* _TASK DESCRIPTION_
Report how many lines in the material hold the word "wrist". No other content is required.
▼
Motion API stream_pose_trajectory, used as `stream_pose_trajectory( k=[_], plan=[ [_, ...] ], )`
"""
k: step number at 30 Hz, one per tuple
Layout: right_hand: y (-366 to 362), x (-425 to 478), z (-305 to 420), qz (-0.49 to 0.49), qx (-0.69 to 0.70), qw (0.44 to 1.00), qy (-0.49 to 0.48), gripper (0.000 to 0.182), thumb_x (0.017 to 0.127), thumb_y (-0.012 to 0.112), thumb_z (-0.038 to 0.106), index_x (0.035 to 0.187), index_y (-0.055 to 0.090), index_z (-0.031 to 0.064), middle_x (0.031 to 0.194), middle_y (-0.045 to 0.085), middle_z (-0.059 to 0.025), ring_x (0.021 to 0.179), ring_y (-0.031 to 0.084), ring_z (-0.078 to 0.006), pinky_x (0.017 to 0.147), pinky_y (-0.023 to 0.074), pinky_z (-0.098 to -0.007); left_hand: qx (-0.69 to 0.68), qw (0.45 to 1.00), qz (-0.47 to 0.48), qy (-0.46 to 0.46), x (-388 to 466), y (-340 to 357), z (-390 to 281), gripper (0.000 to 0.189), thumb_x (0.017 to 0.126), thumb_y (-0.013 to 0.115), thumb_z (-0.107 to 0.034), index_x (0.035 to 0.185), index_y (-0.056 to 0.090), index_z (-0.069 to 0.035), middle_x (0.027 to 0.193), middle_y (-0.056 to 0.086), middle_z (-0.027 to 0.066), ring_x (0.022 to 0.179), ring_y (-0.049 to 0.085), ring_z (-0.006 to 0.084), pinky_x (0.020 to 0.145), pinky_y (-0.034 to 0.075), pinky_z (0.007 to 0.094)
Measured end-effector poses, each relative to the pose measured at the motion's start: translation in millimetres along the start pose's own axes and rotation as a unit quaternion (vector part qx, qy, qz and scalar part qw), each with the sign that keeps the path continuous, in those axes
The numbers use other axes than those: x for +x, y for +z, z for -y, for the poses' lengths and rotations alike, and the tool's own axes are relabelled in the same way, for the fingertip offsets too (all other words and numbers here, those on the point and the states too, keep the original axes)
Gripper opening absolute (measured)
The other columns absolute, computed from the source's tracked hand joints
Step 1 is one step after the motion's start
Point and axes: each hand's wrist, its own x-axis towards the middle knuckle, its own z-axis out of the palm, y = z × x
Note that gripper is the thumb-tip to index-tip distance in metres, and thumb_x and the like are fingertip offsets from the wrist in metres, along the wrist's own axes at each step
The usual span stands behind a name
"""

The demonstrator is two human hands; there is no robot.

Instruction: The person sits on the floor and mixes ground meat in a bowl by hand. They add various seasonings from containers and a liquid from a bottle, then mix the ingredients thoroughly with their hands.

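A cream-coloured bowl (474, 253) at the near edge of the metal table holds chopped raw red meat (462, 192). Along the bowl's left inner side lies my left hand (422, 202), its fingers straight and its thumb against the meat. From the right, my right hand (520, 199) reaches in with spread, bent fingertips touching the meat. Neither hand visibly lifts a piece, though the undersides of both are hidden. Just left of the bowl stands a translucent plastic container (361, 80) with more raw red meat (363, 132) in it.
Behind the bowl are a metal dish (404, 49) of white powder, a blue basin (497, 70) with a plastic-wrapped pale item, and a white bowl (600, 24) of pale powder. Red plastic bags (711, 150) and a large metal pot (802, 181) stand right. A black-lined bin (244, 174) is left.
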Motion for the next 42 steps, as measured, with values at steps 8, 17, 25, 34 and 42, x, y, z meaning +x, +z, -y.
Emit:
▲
* _TASK SOLUTION_
2